Cholinesterase inhibitors are commonly used to alleviate the symptoms of cognitive dysfunction in patients with Alzheimer's disease. Currently, researchers are evaluating the role of anti-inflammatory medications in preventing or modifying the course of Alzheimer's disease, with trials to date showing mixed results. Aisen and colleagues hypothesized that nonsteroidal anti-inflammatory drugs (NSAIDs) can slow the rate of cognitive decline in mild to moderate Alzheimer's disease over one year.
Using a three-way design, patients were randomized in double-blind fashion to treatment with rofecoxib, naproxen, or placebo. To be included, patients had to be older than 50 years and have a Mini-Mental State Examination score of 13 to 26. The primary outcome measure was a one-year change in score on the Alzheimer Disease Assessment Scale-Cognitive (ADAS-Cog) subscale, looking for a 50 percent reduction in cognitive decline over the study period compared with the placebo group. Secondary outcomes included additional assessment scales.

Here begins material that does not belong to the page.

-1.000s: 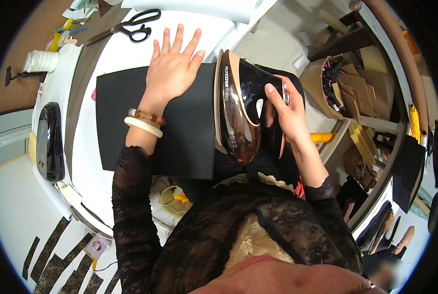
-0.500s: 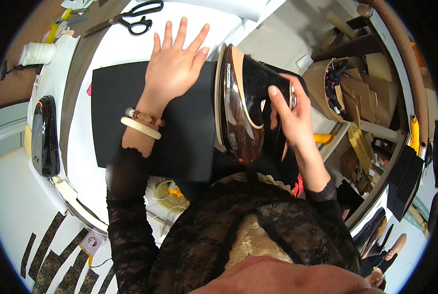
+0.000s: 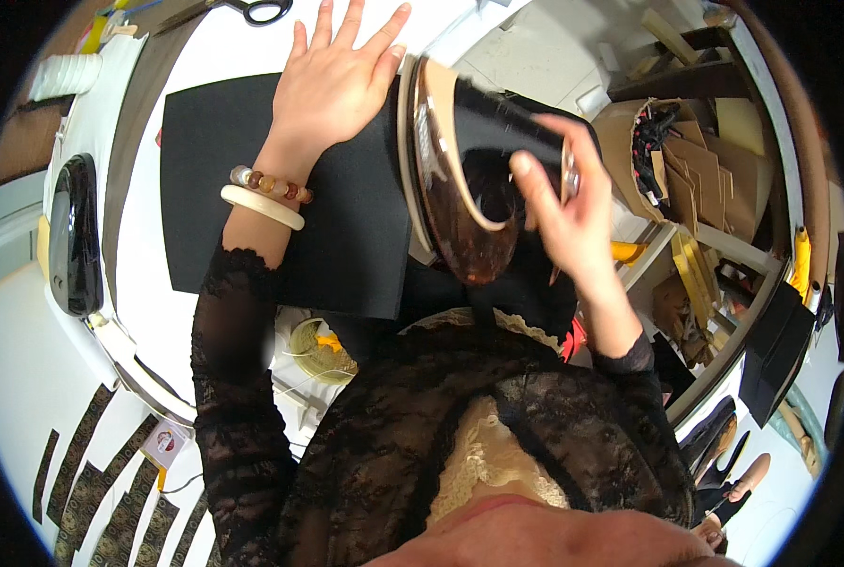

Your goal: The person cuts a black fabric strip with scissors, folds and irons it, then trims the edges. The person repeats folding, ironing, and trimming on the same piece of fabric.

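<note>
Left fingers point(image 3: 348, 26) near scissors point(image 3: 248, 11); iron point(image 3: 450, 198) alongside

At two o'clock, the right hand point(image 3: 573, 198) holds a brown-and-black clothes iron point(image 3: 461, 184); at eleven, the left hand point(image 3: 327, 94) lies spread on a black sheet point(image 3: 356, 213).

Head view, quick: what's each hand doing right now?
Left hand: open, spread palm down on the black sheet.
Right hand: closed, holding the iron.
</note>
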`<state>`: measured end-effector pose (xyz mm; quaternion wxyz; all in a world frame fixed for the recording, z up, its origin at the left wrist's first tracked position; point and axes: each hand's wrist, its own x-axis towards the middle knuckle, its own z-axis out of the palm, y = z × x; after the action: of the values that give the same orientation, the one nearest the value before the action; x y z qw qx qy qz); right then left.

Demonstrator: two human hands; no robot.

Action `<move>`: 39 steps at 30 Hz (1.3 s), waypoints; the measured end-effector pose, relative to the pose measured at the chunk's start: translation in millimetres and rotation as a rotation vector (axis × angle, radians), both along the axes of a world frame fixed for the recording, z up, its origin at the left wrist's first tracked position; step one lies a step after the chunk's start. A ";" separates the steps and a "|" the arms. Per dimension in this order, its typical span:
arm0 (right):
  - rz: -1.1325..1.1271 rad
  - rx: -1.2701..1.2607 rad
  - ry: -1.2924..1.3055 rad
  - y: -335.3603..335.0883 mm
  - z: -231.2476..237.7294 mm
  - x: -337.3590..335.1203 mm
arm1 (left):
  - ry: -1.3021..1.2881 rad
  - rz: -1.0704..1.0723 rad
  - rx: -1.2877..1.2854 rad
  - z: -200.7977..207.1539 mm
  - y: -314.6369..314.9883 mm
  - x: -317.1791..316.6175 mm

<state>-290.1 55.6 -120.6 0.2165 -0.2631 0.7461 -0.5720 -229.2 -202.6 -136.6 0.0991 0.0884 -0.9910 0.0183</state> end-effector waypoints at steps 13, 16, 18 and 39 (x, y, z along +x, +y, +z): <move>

The 351 participants were assigned to three groups, with the ADAS-Cog score obtained in 76 percent of the naproxen group, 73 percent of the rofecoxib group, and 79 percent of the placebo group. In addition, eight patients in the rofecoxib group, 10 in the naproxen group, and six in the placebo group were taking cholinesterase inhibitors. Neither treatment had a beneficial impact on the ADAS-Cog score. The results of other analyses were similar, with no significant difference in the rate of decline among the three groups. Of the other assessments, the Alzheimer's Disease Cooperative Study activities of daily living (ADCS-ADL) score showed a trend toward a beneficial effect in the rofecoxib group. NSAIDs were associated with more minor adverse effects than placebo, but gastrointestinal tract symptoms did not differ among the groups. In this study, NSAIDs did not slow cognitive decline in patients with mild to moderate Alzheimer's disease. The slightly better ADCS-ADL score with rofecoxib is imputed to an analgesic effect.
The authors state that higher dosages or longer administration of NSAIDs could show some benefit. In addition, this trial did not address primary prevention of Alzheimer's disease with NSAID administration.